TASK INSTRUCTIONS
Print the data that follows exactly.

Extracted records:
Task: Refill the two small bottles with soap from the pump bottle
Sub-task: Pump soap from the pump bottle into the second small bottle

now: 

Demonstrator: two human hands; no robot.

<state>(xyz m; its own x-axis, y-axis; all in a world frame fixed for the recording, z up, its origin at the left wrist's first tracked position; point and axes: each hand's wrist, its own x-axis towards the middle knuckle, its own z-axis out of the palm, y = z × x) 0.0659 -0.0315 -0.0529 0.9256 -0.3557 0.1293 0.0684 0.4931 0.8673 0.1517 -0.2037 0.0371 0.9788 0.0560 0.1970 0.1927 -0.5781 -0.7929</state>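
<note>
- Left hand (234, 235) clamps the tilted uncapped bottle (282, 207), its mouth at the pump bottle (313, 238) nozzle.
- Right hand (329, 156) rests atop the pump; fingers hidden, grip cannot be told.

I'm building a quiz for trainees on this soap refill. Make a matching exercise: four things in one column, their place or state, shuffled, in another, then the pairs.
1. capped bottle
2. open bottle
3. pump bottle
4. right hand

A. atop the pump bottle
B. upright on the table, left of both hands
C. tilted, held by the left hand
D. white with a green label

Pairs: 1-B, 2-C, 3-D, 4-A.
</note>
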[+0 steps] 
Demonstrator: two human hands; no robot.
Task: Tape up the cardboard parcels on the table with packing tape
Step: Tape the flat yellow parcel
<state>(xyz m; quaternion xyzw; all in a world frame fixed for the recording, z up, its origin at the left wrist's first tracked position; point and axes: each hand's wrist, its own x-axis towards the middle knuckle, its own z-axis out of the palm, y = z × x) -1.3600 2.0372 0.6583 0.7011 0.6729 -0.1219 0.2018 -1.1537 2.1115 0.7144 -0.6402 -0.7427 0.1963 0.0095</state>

COMPLETED EXERCISE
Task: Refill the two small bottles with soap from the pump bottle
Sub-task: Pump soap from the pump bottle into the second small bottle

now: 

Demonstrator: two human hands; no robot.

<state>(xyz m; its own x-axis, y-axis; all in a world frame fixed for the recording, z up, its origin at the left wrist's first tracked position; point and axes: each hand's wrist, its own x-axis towards the middle knuckle, its own z-axis out of the palm, y = z × x) 0.0659 -0.0315 -0.0529 0.9256 -0.3557 0.1293 0.0684 0.4931 0.8673 0.1517 -0.2037 0.0371 0.9788 0.0560 0.1970 0.1927 -0.5781 -0.7929</state>
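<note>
- Left hand (234, 235) clamps the tilted uncapped bottle (282, 207), its mouth at the pump bottle (313, 238) nozzle.
- Right hand (329, 156) rests atop the pump; fingers hidden, grip cannot be told.

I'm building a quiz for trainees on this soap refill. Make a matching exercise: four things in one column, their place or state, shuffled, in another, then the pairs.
1. capped bottle
2. open bottle
3. pump bottle
4. right hand

A. atop the pump bottle
B. upright on the table, left of both hands
C. tilted, held by the left hand
D. white with a green label

Pairs: 1-B, 2-C, 3-D, 4-A.
</note>
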[+0 steps] 
Demonstrator: two human hands; no robot.
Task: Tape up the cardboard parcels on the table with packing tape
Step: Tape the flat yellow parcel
<state>(xyz m; quaternion xyzw; all in a world frame fixed for the recording, z up, its origin at the left wrist's first tracked position; point and axes: each hand's wrist, its own x-axis towards the middle knuckle, its own z-axis out of the palm, y = z × x) -1.3600 2.0372 0.6583 0.7011 0.6729 -0.1219 0.2018 -1.1537 2.1115 0.7144 -0.6402 -0.7427 0.1963 0.0095</state>

The answer requires no further additions.